:: Records for this exercise

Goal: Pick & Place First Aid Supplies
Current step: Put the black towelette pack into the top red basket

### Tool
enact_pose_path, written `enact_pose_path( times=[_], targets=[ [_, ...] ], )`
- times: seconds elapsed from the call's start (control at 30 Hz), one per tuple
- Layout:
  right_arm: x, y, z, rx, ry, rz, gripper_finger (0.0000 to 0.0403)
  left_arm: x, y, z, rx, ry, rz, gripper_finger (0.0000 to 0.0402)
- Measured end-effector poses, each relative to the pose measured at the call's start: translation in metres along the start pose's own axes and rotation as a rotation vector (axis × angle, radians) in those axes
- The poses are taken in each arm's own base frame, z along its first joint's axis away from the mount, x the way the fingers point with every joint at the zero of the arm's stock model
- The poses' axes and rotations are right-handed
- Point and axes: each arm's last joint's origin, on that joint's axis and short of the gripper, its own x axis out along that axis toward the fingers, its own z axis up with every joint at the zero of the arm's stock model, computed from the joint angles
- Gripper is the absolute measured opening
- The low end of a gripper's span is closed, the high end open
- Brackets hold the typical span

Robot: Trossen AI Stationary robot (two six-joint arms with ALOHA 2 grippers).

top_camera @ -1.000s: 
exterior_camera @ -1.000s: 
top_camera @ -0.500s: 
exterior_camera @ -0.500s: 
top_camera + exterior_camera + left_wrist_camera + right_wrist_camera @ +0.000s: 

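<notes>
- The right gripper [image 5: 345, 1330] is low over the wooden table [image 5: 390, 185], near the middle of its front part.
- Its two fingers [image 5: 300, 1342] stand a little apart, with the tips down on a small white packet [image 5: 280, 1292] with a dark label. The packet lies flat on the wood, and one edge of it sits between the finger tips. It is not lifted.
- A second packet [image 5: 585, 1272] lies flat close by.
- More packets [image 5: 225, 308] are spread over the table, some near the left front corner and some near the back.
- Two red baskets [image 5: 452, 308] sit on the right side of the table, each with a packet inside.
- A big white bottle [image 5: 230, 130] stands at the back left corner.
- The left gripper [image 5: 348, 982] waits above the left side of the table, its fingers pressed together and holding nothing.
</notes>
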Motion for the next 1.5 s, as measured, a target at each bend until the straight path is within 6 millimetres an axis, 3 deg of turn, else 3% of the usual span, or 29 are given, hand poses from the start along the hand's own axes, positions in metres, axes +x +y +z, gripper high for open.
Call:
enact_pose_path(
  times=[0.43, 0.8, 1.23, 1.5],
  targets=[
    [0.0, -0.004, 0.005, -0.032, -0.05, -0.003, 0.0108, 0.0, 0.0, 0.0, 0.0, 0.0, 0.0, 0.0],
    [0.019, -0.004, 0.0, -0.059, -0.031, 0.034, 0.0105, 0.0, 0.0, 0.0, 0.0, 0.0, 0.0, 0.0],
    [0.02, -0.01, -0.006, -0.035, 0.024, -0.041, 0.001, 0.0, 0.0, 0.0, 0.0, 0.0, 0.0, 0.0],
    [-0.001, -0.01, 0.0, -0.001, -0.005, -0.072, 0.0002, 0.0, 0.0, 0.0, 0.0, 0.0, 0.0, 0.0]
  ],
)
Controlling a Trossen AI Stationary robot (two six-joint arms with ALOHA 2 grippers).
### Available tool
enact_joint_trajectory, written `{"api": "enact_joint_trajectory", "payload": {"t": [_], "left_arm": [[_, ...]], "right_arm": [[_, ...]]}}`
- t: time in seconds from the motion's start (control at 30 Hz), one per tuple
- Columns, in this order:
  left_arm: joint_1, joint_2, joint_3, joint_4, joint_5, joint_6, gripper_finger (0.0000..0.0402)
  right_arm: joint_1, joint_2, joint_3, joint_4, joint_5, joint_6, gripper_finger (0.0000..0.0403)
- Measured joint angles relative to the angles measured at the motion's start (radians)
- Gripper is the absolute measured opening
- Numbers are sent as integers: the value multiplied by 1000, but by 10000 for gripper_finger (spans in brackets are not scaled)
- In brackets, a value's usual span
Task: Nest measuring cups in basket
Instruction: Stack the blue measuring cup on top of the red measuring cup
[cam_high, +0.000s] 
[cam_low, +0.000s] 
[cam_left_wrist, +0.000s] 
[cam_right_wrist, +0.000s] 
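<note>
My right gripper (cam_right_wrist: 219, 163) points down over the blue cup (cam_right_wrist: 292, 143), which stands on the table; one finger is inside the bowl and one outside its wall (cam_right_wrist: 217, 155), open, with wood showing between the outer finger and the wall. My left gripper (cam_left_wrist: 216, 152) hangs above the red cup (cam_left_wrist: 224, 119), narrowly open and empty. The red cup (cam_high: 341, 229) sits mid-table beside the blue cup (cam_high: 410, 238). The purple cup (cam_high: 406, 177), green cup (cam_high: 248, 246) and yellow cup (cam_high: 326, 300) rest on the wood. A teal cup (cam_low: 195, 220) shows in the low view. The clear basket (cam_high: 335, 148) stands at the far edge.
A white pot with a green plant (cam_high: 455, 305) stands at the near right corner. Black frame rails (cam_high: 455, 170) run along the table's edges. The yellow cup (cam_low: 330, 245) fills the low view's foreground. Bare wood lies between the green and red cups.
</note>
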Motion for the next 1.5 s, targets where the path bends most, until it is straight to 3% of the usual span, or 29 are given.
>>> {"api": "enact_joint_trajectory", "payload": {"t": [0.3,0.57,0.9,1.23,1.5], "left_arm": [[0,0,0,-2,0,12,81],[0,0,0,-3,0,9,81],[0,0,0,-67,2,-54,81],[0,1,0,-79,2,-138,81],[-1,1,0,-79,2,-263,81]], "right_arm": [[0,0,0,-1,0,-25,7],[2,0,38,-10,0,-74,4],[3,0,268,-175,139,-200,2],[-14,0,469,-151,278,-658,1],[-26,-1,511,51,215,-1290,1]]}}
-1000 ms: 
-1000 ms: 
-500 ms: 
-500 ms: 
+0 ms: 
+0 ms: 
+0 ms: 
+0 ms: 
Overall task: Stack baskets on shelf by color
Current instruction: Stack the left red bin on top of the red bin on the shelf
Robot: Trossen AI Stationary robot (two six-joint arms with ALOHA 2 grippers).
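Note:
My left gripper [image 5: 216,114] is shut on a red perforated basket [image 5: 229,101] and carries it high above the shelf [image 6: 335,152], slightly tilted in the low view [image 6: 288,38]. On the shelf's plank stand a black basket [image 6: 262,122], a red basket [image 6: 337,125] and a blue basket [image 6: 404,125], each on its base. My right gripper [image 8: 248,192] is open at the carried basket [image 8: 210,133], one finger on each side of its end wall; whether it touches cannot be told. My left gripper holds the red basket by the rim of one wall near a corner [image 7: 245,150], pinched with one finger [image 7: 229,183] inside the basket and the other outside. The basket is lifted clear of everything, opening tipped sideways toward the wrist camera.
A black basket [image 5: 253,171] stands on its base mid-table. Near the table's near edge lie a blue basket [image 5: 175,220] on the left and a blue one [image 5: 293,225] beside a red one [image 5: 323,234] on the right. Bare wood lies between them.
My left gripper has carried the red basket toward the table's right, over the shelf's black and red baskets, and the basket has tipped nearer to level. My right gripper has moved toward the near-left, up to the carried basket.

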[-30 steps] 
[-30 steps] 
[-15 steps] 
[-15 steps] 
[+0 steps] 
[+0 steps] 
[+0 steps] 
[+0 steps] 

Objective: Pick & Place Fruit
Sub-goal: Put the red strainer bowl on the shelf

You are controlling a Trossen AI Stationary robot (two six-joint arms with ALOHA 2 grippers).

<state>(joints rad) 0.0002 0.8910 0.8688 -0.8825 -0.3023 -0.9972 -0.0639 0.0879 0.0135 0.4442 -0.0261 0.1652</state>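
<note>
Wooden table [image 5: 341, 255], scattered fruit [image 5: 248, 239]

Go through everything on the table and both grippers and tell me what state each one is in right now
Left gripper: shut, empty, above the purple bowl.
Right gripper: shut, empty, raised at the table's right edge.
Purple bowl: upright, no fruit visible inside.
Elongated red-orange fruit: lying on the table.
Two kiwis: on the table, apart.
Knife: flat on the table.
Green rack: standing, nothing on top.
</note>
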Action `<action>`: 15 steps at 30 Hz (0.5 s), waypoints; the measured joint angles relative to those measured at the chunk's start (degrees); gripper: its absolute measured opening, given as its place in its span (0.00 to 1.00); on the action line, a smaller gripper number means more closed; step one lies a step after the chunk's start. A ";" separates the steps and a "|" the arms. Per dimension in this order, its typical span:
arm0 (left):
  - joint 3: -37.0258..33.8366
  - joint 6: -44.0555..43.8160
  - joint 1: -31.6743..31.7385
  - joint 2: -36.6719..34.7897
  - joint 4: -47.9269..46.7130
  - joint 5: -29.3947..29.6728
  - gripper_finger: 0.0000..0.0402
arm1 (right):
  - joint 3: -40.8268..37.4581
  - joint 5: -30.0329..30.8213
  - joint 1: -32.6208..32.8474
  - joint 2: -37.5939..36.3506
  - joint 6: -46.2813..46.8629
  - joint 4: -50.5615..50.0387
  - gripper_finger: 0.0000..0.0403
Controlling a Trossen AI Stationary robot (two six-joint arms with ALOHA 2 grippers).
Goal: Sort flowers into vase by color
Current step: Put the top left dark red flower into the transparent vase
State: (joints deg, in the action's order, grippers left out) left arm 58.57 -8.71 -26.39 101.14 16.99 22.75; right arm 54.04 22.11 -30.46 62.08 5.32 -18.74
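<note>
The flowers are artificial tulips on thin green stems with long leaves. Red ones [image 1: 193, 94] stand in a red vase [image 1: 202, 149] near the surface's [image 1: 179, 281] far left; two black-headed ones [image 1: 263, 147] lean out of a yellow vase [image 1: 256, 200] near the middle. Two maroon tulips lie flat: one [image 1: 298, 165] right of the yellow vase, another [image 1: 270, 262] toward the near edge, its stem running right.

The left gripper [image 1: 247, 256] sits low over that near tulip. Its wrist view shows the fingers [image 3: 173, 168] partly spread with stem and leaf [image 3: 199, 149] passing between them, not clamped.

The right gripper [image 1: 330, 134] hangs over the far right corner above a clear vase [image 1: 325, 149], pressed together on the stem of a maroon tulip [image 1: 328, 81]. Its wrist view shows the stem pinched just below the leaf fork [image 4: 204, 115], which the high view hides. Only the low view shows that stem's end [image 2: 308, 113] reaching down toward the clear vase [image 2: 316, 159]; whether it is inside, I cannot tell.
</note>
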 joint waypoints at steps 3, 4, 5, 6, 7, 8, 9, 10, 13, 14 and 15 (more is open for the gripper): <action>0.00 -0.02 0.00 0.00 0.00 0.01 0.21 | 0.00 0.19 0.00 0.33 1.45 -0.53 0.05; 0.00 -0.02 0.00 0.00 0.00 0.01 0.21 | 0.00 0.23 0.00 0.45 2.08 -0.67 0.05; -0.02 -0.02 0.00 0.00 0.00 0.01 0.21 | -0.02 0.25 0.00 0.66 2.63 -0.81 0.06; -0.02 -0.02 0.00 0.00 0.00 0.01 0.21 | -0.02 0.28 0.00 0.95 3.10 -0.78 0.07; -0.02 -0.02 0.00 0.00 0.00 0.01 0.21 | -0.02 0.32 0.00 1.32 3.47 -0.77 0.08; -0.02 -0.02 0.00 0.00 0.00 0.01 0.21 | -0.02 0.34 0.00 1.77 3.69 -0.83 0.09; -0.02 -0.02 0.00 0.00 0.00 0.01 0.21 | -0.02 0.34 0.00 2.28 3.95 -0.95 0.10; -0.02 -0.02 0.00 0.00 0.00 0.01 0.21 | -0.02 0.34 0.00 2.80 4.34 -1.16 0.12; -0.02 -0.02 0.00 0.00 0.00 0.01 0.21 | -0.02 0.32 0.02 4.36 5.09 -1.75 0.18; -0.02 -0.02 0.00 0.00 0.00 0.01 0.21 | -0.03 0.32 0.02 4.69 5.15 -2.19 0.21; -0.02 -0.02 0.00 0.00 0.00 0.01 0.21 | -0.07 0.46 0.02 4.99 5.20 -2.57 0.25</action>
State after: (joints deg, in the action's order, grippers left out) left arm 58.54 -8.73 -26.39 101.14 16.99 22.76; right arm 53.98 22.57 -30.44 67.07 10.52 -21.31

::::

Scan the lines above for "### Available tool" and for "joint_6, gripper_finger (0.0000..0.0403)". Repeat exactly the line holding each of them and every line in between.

#### Response area
### Available tool
enact_joint_trajectory, written `{"api": "enact_joint_trajectory", "payload": {"t": [_], "left_arm": [[_, ...]], "right_arm": [[_, ...]]}}`
- t: time in seconds from the motion's start (control at 30 Hz), one per tuple
- Columns, in this order:
  left_arm: joint_1, joint_2, joint_3, joint_4, joint_5, joint_6, gripper_finger (0.0000..0.0402)
  right_arm: joint_1, joint_2, joint_3, joint_4, joint_5, joint_6, gripper_finger (0.0000..0.0403)

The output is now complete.